:: PROBLEM STATEMENT ::
An exact copy of the lines from the top of the data through the line with "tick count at" is what you should give, with no pictures in it.

---------- DATA EXTRACT ----------

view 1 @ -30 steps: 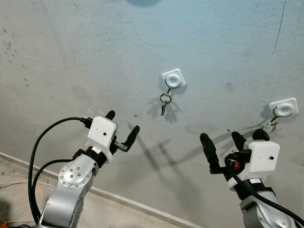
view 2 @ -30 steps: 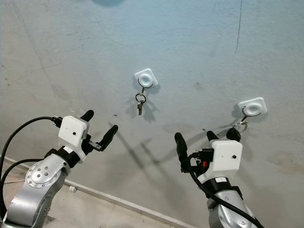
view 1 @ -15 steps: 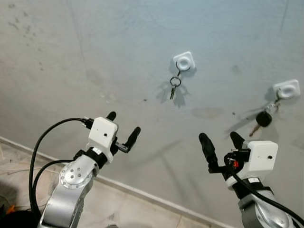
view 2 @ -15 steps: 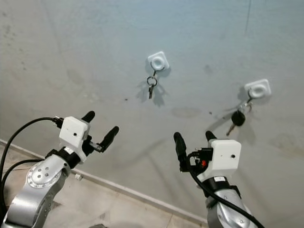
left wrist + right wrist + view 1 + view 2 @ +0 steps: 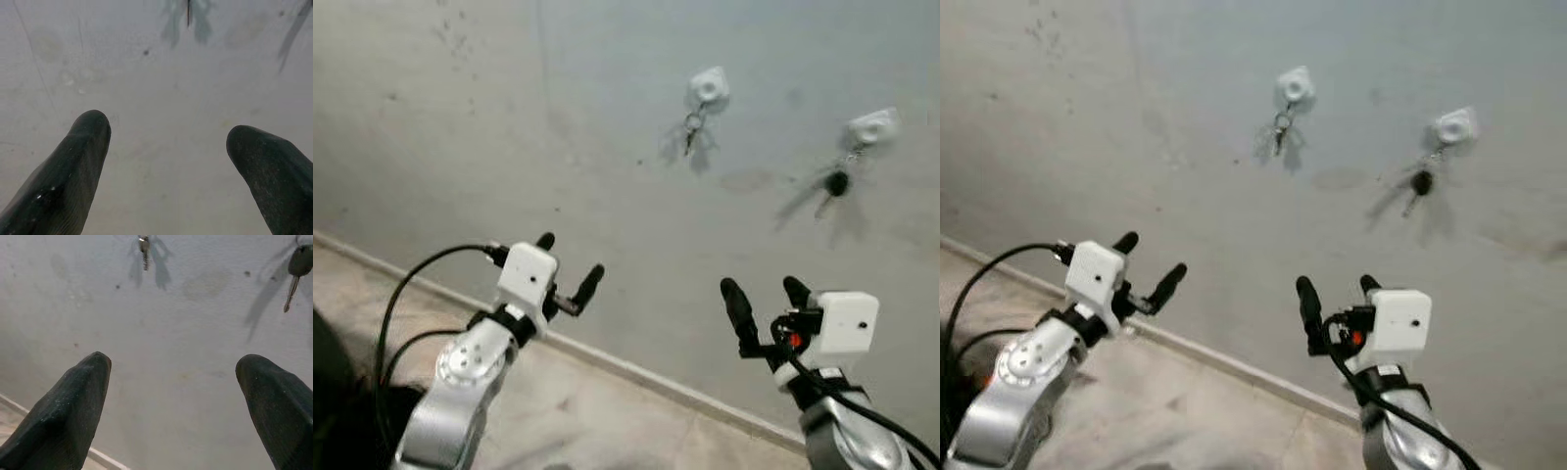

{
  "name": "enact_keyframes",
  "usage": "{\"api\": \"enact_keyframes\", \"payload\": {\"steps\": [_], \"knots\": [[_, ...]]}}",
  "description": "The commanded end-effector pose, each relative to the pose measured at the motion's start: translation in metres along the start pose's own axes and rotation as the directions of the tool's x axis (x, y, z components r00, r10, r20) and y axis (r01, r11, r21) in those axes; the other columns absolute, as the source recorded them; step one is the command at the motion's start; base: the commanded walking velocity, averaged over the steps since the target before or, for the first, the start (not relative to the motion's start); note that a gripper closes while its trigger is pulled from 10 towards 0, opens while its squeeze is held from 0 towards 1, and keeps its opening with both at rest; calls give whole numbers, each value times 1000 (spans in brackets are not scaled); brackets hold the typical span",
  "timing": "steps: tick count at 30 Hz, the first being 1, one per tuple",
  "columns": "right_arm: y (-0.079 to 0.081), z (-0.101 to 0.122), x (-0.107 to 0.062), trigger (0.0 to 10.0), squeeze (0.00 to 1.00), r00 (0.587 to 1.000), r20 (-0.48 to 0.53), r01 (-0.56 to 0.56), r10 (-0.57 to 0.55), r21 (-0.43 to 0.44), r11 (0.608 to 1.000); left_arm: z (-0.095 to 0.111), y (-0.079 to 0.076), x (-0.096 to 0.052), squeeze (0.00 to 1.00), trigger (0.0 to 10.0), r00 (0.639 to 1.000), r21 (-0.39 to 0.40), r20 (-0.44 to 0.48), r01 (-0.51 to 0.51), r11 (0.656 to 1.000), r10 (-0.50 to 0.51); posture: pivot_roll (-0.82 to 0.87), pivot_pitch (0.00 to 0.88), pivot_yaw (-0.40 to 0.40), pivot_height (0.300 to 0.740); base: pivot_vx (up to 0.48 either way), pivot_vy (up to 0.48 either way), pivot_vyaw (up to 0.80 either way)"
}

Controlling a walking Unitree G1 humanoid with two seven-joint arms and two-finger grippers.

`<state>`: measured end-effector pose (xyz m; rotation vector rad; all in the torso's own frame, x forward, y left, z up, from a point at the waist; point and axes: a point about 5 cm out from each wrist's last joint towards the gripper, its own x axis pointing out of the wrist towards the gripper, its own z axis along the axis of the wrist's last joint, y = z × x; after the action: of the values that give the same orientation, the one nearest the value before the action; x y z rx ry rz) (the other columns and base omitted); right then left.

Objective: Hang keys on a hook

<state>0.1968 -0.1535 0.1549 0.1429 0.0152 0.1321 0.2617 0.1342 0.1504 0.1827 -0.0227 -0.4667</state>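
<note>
Keys hang on both wall hooks; grippers empty.
Black-headed key (image 5: 838,183) on right hook (image 5: 870,127), small key (image 5: 690,125) on left hook (image 5: 708,88). Left gripper (image 5: 570,271) and right gripper (image 5: 765,298) spread wide, well below.

Wall (image 5: 460,108) ahead, floor (image 5: 607,411) below w/ baseboard (image 5: 636,370) between. Two hooks on wall: left hook (image 5: 708,86) w/ small keys (image 5: 690,123) hanging under it, right hook (image 5: 869,127) w/ big key (image 5: 836,184) below. Left tool (image 5: 570,272) & right tool (image 5: 766,297) low in front, well apart from both hooks, each w/ fingers spread.
</note>
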Motion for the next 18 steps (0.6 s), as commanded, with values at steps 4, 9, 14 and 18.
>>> {"api": "enact_keyframes", "payload": {"steps": [4,9,14,18], "knots": [[-6,1,2,10000,980,1000,-1,25,-25,-4,1000,1,-3,3,0,10000,1000,-6,0,18,1000,-18,114,0,-48,740,-341,0,0],[-9,2,5,10000,980,999,7,43,-43,-1,999,3,-5,8,0,10000,1000,-13,14,27,1000,-27,104,0,-50,740,-338,0,0],[-12,3,8,10000,969,998,9,56,-56,-2,998,4,-6,11,0,10000,999,-21,20,32,999,-31,98,0,-50,740,-337,0,-110],[-12,2,8,10000,969,998,3,56,-56,-2,998,4,-8,12,0,10000,999,-27,21,35,999,-34,95,0,-49,740,-337,0,-670]]}}
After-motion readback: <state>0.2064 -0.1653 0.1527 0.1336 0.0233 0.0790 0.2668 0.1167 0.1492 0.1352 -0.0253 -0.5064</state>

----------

:: THE ANSWER ::
view 1 @ -30 steps: 
view 2 @ -30 steps: 
view 1 @ -15 steps: 
view 2 @ -15 steps: 
left wrist + right wrist + view 1 + view 2 @ +0 steps: 

{
  "name": "enact_keyframes",
  "usage": "{\"api\": \"enact_keyframes\", \"payload\": {\"steps\": [_], \"knots\": [[_, ...]]}}",
  "description": "The commanded end-effector pose, each relative to the pose measured at the motion's start: translation in metres along the start pose's own axes and rotation as the directions of the tool's x axis (x, y, z components r00, r10, r20) and y axis (r01, r11, r21) in those axes; the other columns absolute, as the source recorded them; step one is the command at the motion's start; base: the commanded walking velocity, averaged over the steps since the target before or, for the first, the start (not relative to the motion's start); note that a gripper closes while its trigger is pulled from 10 towards 0, opens while its squeeze is held from 0 towards 1, and keeps its opening with both at rest; calls give whole numbers, each value times 1000 (spans in brackets are not scaled); brackets hold the typical span",
  "timing": "steps: tick count at 30 Hz, the first being 1, one per tuple",

No further response is required.